I don't believe admission to staffs at hospitals (this is the result of legislation, ie it was forced, not the result of a recognized need or unique service requested from the medical world) is proof of anything other than the force of legislation.
I think these posts from Evidence in Motion nicely summarize the difference in direction and applicability between PTs researching and practicing manipulation and DCs researching and practicing manipulation: http://blog.evidenceinmotion.com/evidence/2006/01/race_for_scient_1.html http://blog.evidenceinmotion.com/evidence/2006/01/are_pts_stealin.html
I've no interest in staring another PT vs Chiro war, and I think you and I are examples of good providers whose thinking is pretty close together on most things. The fact that you're a DC and I'm a PT is just a coincidence. In fact, without nametags on, someone might not even know the difference in daily practice between us!

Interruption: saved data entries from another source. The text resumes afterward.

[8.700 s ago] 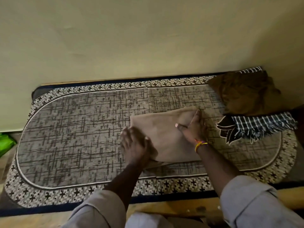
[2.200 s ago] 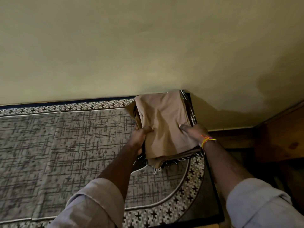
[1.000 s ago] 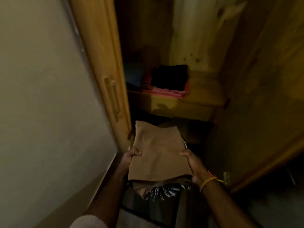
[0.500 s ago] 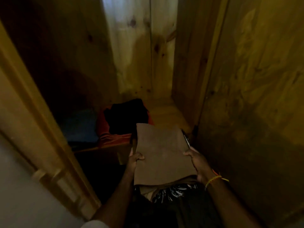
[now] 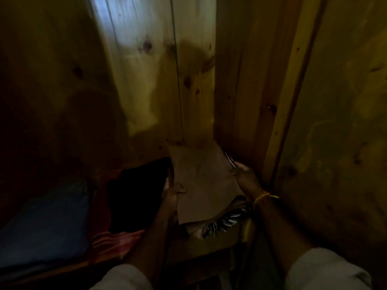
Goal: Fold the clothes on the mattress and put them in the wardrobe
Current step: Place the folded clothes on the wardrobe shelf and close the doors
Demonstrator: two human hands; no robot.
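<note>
I hold a stack of folded clothes (image 5: pixel 203 185) over the right end of a wooden wardrobe shelf (image 5: pixel 209 245). A tan folded cloth lies on top, and a black-and-white checked cloth (image 5: pixel 226 220) sticks out underneath at the near edge. My left hand (image 5: pixel 171 195) grips the stack's left side, thumb on top. My right hand (image 5: pixel 245 176) grips its right side; a yellow thread band circles that wrist. The stack's far edge nearly reaches the wardrobe's back wall (image 5: pixel 159 80). Whether the stack rests on the shelf is hidden.
On the same shelf, to the left, lie a black folded garment (image 5: pixel 136 197) on a red striped cloth (image 5: pixel 117 241), and a blue folded cloth (image 5: pixel 41 227) farther left. A wooden side panel (image 5: pixel 272 91) stands close on the right. The light is dim.
Since the mattress I lifted the stack, turned to the wardrobe, and over the last second pushed it forward and deeper onto the shelf's right end, beside the black garment.
</note>
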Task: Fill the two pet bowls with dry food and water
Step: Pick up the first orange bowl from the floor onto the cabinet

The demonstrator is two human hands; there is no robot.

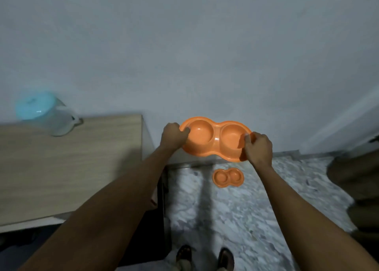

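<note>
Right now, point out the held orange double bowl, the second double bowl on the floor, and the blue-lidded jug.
held orange double bowl (215, 134), head view, ridge between its two wells
second double bowl on the floor (228, 177), head view, its centre
blue-lidded jug (35, 105), head view, its lid

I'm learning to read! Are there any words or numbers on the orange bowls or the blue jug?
None can be read.
Held orange double bowl: plain, no writing shows.
Second orange double bowl on the floor: too small to tell.
Jug with blue lid on the table: blurred, no label readable.
</note>
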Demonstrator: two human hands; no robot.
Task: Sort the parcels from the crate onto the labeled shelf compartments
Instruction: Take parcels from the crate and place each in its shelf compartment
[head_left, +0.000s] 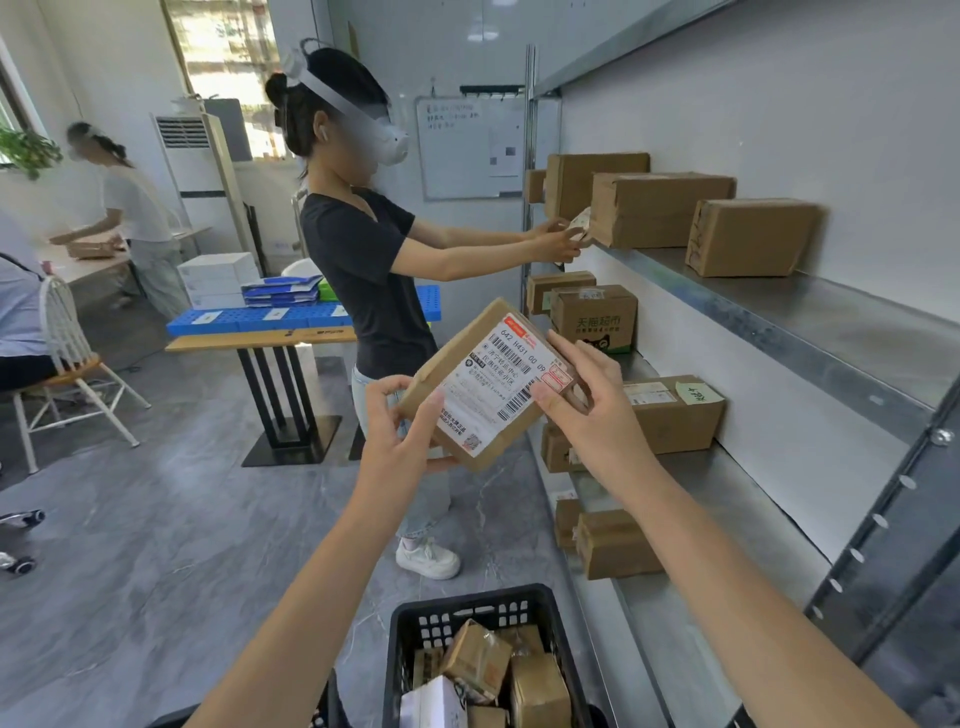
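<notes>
A grey marbled floor (156, 545) runs through a bright workroom, with a metal shelf (779, 312) rising along the wall to the right of the hands. Both arms reach forward at chest height. Between the hands sits a flat brown parcel (485, 382), tilted so its white shipping label with barcodes faces up toward the camera. The left hand (397, 436) is curled around the parcel's lower left corner, thumb on the top face and fingers wrapped underneath. The right hand (597, 400) clamps the right edge, thumb pressing on the label near its red-marked corner and fingers folded behind the box. Neither hand is loose; both grip the same parcel, which is held in the air, touching no shelf.

Directly below the hands, close to the body, stands a black plastic crate (467, 613) holding several more cardboard parcels heaped at angles. Beyond the right hand, shelved boxes (670, 410) rest on the middle level, one with a green handwritten tag, and more lie on the levels above and below. Ahead of the left hand, a second person (363, 270) in a dark shirt and headset reaches both arms to the upper shelf. Farther left, a counter (260, 340) carries blue trays.
</notes>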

I do agree that there are some good things being done in both professions, but the long term outlook seems pretty clear both to me, and to many chiropractors (such as Bob Braile) who write on the topic. That is all I was getting at.
So, I'm not sure if I've been mislead in believing those things, maybe I'm just repeating what I have heard from "chiropractic" sources. As to why THEY might believe those things about their own profession, perhaps you should ask them. But I do have some ideas. :)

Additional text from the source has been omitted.